Blurb {from the publisher/Goodreads.com}:

At almost sixteen, Evie’s life isn’t all she’d hoped it would be. She lives in the dodgy end of town with her mum and her mum’s deadbeat boyfriend, Seb; and adolescent scoliosis means Evie’s forced to wear a back brace until she’s stopped growing.

Then one night, she meets Gabe. Breathtakingly handsome, he crashes, spectacularly, into Evie’s life. He says their meeting was no accident and convinces Evie he’s been sent to turn her fortunes around. Evie’s best friend, Paige, dismisses him as a pot-head, but Paige has issues of her own and has started spending all her time chasing older men instead of higher grades.

As the weeks go by, Evie’s luck seems to be on a constant upswing and she begins to wonder if she and Gabe really were ‘meant’ to meet; even if she’s noticed that so many aspects of Gabe’s story don’t add up…

But there’s someone else waiting in the wings and, for Evie as well as for Gabe, life is about to get a whole lot more complicated.

This book was really interesting and it was definitely a bit different to what I was expecting.

Evie lives with her mother in a house that’s nothing to write home about. Her mother is in her forties, working a dead end job to make ends meet and provide for not only Evie but also her own boyfriend, a no hoper named Seb who is significantly younger than Evie’s mother and seems to use that as leverage to do as little as possible. Evie really only has one friend at school, Paige, who comes from a more wealthy and privileged background.
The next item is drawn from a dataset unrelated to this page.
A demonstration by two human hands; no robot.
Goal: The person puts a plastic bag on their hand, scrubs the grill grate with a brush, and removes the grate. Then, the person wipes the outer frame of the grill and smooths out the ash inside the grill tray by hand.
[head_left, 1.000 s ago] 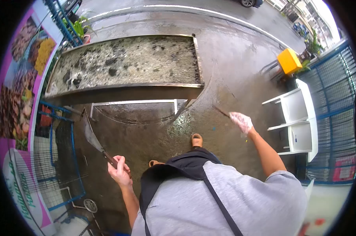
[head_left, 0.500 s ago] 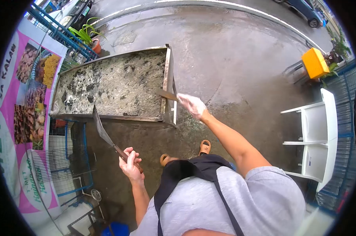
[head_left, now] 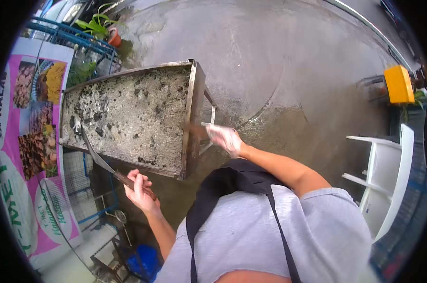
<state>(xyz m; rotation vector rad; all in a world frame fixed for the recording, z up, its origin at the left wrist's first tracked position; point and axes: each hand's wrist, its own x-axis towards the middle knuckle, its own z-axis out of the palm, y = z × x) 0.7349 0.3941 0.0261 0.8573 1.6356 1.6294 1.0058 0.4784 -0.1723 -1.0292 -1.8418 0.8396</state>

It seems that only Paige looks past the brace Evie wears for her scoliosis, a brace that makes her feel outcast and gross. She is ashamed of it and the way that it makes her look, bulking out her clothes.

Evie’s life changes when Gabe crashes (literally) into her world, smashing his car through her bedroom window. Gabe sees himself as some sort of protector of Evie and he turns up at the most random moments, although things do not appear to be always what they seem with him. For Evie he seems to be something of an escape, a way to leave behind her dreary house, the presence of Seb, a mother who doesn’t seem to prioritise her. When Gabe is the reason Evie is able to connect with someone she thought she’d never see again, he becomes even more important to her, even if some of his interactions can be strange at times. With home life imploding and her friendship with Paige suddenly struggling, Evie turns to not just Gabe but also handsome year 12 Isak, from school.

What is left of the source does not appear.